EXERCISE GOAL: Return each line exactly as written. Begin with the first line of the entries and end with the line that has "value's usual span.".

MATERIAL FOR THIS TASK:
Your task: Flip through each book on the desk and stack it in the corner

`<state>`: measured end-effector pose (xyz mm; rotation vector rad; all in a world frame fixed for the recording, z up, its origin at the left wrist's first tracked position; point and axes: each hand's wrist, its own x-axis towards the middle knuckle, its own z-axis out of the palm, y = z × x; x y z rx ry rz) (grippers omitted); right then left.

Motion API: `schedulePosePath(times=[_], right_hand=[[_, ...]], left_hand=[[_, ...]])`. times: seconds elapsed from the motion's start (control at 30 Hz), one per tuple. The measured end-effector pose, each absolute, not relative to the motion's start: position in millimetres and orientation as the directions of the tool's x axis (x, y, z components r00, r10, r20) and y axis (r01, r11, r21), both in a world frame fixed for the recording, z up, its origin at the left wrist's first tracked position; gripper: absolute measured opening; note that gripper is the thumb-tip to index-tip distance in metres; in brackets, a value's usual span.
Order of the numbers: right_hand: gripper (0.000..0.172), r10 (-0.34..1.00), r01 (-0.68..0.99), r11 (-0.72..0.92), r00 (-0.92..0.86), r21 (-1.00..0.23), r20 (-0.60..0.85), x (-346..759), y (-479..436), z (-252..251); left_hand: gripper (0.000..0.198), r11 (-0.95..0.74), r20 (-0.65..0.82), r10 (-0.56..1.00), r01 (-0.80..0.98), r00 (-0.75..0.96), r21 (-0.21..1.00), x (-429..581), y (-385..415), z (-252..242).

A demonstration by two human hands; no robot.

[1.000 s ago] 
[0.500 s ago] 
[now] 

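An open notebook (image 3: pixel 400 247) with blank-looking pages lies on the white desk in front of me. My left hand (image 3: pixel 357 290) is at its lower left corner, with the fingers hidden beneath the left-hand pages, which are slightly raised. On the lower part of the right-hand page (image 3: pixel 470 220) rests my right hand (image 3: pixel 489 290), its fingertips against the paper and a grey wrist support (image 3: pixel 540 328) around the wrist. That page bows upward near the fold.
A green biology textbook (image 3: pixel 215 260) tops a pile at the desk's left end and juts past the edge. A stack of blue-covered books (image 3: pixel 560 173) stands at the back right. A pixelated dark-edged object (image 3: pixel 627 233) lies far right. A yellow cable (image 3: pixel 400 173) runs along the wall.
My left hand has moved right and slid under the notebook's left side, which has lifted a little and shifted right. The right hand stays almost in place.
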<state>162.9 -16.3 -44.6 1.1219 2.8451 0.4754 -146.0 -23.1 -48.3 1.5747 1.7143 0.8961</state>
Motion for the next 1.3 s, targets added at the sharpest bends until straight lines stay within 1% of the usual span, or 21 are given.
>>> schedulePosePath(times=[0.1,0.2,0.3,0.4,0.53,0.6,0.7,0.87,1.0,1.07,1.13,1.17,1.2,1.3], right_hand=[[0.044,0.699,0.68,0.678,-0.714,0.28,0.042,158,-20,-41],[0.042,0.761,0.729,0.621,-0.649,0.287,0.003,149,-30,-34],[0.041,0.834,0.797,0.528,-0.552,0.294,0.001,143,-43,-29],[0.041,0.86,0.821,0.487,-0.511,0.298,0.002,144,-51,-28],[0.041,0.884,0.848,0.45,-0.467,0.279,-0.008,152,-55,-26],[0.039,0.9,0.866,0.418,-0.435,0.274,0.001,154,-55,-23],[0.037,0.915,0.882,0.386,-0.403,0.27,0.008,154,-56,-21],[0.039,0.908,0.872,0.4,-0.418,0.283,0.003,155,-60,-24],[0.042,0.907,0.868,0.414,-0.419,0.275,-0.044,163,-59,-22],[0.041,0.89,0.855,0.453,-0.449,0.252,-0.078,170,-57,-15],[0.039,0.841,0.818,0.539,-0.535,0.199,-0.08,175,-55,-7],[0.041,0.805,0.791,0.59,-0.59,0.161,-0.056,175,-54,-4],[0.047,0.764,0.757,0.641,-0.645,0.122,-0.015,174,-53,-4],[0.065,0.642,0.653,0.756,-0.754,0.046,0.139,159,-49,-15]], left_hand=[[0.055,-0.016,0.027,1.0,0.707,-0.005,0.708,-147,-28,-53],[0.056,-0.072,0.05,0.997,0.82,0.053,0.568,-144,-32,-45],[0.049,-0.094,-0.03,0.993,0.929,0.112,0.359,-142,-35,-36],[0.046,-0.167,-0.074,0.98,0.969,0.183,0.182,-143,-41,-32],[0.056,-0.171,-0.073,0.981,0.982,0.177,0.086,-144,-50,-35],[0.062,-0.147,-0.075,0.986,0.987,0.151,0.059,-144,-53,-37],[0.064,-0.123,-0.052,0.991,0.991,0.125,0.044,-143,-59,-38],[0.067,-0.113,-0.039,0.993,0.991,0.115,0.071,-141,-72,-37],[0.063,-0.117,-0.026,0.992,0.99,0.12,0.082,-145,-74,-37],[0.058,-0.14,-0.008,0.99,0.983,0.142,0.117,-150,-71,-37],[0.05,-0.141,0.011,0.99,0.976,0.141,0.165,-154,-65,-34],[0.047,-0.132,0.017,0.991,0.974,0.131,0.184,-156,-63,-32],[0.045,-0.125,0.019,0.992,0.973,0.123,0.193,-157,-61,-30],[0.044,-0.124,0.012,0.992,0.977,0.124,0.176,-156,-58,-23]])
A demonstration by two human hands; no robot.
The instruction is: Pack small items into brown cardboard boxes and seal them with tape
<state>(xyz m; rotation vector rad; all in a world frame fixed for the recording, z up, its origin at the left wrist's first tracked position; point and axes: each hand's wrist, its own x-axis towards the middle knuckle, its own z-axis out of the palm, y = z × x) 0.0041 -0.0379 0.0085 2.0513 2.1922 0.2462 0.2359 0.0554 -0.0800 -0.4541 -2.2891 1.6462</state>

REPLY TO THE EXERCISE:
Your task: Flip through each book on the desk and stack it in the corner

`<state>`: measured end-effector pose (xyz mm; rotation vector rad; all in a world frame fixed for the recording, z up, its origin at the left wrist's first tracked position; point and axes: each hand's wrist, its own x-axis towards the middle knuckle, its own z-axis out of the palm, y = z × x; x y z rx ry rz) (grippers omitted); right then left.

Motion API: `schedulePosePath(times=[_], right_hand=[[_, ...]], left_hand=[[_, ...]])`. times: seconds elapsed from the motion's start (control at 30 Hz), one per tuple. The measured end-effector pose, each absolute, not relative to the motion's start: position in millimetres and orientation as the directions of the tool's x axis (x, y, z components r00, r10, r20) and y axis (r01, r11, r21), both in a world frame fixed for the recording, z up, its origin at the left wrist's first tracked position; gripper: absolute measured opening; note that gripper is the thumb-tip to index-tip distance in metres; in brackets, a value's usual span.

This concludes the response.